Finally, one of the most interesting subjects with which the Grihya Sutras deal is that of funeral rites (antyeshti) and the worship of the Manes. All but children under two years of age are to be cremated. The dead man's hair and beard are cut off and his nails trimmed, the body being anointed with nard and a wreath being placed on the head. Before being burnt the corpse is laid on a black antelope skin. In the case of a Kshatriya, his bow (in that of a Brahman his staff, of a Vaicya his goad) is taken from his hand, broken, and cast on the pyre, while a cow or a goat is burnt with the corpse. Afterwards a purifying ablution is performed by all relations to the seventh or tenth degree. They then sit down on a gra.s.sy spot and listen to old stories or a sermon on the transitoriness of life till the stars appear. At last, without looking round, they return in procession to their homes, where various observances are gone through. A death is followed by a period of impurity, generally lasting three days, during which the relatives are required, among other things, to sleep on the ground and refrain from eating flesh. On the night after the death a cake is offered to the deceased, and a libation of water is poured out; a vessel with milk and water is also placed in the open air, and the dead man is called upon to bathe in it. Generally after the tenth day the bones are collected and placed in an urn, which is buried to the accompaniment of the Rigvedic verse, "Approach thy mother earth"
(x. 18, 10).
The soul is supposed to remain separated from the Manes for a time as a preta or "ghost." A craddha, or "offering given with faith" (craddha), of which it is the special object (ekoddishta), is presented to it in this state, the idea being that it would otherwise return and disquiet the relatives. Before the expiry of a year he is admitted to the circle of the Manes by a rite which makes him their sapinda ("united by the funeral cake"). After the lapse of a year or more another elaborate ceremony (called pitri-medha) takes place in connection with the erection of a monument, when the bones are taken out of the urn and buried in a suitable place. There are further various general offerings to the Manes, or craddhas, which take place at fixed periods, such as that on the day of new moon (parvana craddha), while others are only occasional and optional. These rites still play an important part in India, well-to-do families in Bengal spending not less than 5000 to 6000 rupees on their first craddha.
From all these offerings of the Grihya ritual are to be distinguished the two regular sacrifices of the crauta ritual, the one called Pinda-pitri-yajna immediately preceding the new-moon sacrifice, the other being connected with the third of the four-monthly sacrifices.
The ceremonial of ancestor-worship was especially elaborated, and developed a special literature of its own, extending from the Vedic period to the legal Compendia of the Middle Ages. The craddha-kalpa of Hemadri comprises upwards of 1700 pages in the edition of the Bibliotheca Indica.
The above is the briefest possible sketch of the abundant material of the Grihya Sutras, ill.u.s.trating the daily domestic life of ancient India. Perhaps, however, enough has been said to show that they have much human interest, and that they occupy an important place in the history of civilisation.

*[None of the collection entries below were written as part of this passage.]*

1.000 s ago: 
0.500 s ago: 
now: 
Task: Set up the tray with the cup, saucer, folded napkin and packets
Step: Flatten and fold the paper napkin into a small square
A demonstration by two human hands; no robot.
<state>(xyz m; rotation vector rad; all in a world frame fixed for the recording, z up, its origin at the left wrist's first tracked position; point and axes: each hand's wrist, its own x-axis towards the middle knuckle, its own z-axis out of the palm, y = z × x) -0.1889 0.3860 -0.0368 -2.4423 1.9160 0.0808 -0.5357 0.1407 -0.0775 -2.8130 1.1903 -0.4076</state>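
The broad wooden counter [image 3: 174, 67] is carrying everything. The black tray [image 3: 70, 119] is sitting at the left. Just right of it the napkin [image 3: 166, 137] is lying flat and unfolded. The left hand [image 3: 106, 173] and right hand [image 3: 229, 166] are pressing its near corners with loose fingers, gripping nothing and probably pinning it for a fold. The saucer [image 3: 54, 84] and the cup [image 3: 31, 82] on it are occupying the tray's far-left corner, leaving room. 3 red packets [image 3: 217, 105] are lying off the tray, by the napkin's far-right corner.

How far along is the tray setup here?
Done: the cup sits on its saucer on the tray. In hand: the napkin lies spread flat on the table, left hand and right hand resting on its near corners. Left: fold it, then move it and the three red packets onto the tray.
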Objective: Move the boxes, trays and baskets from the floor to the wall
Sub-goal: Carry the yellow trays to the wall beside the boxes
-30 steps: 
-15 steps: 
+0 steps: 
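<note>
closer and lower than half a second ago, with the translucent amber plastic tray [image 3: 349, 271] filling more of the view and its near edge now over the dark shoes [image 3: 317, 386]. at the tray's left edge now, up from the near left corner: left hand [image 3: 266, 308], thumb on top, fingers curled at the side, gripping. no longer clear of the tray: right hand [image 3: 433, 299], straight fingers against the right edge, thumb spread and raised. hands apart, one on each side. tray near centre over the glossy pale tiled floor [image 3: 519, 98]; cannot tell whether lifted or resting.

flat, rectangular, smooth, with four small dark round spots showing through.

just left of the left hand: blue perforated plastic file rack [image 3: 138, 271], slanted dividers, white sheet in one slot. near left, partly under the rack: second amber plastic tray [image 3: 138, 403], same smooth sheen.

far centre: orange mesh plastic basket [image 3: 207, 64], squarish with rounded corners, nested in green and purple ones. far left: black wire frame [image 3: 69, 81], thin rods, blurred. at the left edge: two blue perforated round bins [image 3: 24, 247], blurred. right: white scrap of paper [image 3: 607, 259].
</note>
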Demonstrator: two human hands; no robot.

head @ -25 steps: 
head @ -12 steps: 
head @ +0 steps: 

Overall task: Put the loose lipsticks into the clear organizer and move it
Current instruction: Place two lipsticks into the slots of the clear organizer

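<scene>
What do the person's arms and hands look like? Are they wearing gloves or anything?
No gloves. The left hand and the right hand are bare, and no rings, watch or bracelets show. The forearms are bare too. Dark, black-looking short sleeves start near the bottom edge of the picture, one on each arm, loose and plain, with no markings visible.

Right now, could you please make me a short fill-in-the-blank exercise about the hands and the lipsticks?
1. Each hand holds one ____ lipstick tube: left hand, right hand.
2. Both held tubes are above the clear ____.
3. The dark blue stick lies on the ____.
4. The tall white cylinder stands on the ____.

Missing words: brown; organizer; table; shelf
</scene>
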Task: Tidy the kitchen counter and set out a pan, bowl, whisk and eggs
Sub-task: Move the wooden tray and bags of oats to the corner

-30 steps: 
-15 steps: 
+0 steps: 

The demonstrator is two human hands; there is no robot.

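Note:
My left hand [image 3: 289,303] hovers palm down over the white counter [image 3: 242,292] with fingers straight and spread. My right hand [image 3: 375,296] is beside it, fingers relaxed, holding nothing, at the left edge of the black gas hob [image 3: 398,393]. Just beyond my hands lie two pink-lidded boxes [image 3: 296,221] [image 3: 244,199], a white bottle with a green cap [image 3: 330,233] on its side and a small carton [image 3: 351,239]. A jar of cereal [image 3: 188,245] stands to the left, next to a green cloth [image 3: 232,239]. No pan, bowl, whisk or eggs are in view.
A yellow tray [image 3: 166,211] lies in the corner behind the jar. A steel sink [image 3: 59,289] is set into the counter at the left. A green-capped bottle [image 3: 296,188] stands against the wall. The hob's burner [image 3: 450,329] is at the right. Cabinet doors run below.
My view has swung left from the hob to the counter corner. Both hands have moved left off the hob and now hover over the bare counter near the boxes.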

The second branch of the Sutra literature, based on tradition or Smriti, are the Dharma Sutras, which deal with the customs of everyday life (samayacharika). They are the earliest Indian works on law, treating fully of its religious, but only partially and briefly of its secular, aspect. The term Dharma Sutra is, strictly speaking, applied to those collections of legal aphorisms which form part of the body of Sutras belonging to a particular branch (cakha) of the Veda. In this sense only three have been preserved, all of them attached to the Taittiriya division of the Black Yajurveda. But there is good reason to suppose that other works of the same kind which have been preserved, or are known to have existed, were originally also attached to individual Vedic schools. That Sutras on Dharma were composed at a very early period is shown by the fact that Yaska, who dates from near the beginning of the Sutra age, quotes legal rules in the Sutra style. Indeed, one or two of those extant must go back to about his time.
The Dharma Sutra which has been best preserved, and has remained free from the influence of sectarians or modern editors, is that of the Apastambas. It forms two (28-29) of the thirty sections of the great Apastamba Kalpa Sutra, or body of aphorisms concerning the performance of sacrifices and the duties of the three upper cla.s.ses. It deals chiefly with the duties of the Vedic student and of the householder, with forbidden food, purifications, and penances, while, on the secular side, it touches upon the law of marriage, inheritance, and crime only. From the disapprobation which the author expresses for a certain practice of the people of the North, it may be inferred that he belonged to the South, where his school is known to have been settled in later times. Owing to the pre-Paninean character of its language and other criteria, Buhler has a.s.signed this Dharma Sutra to about 400 B.C.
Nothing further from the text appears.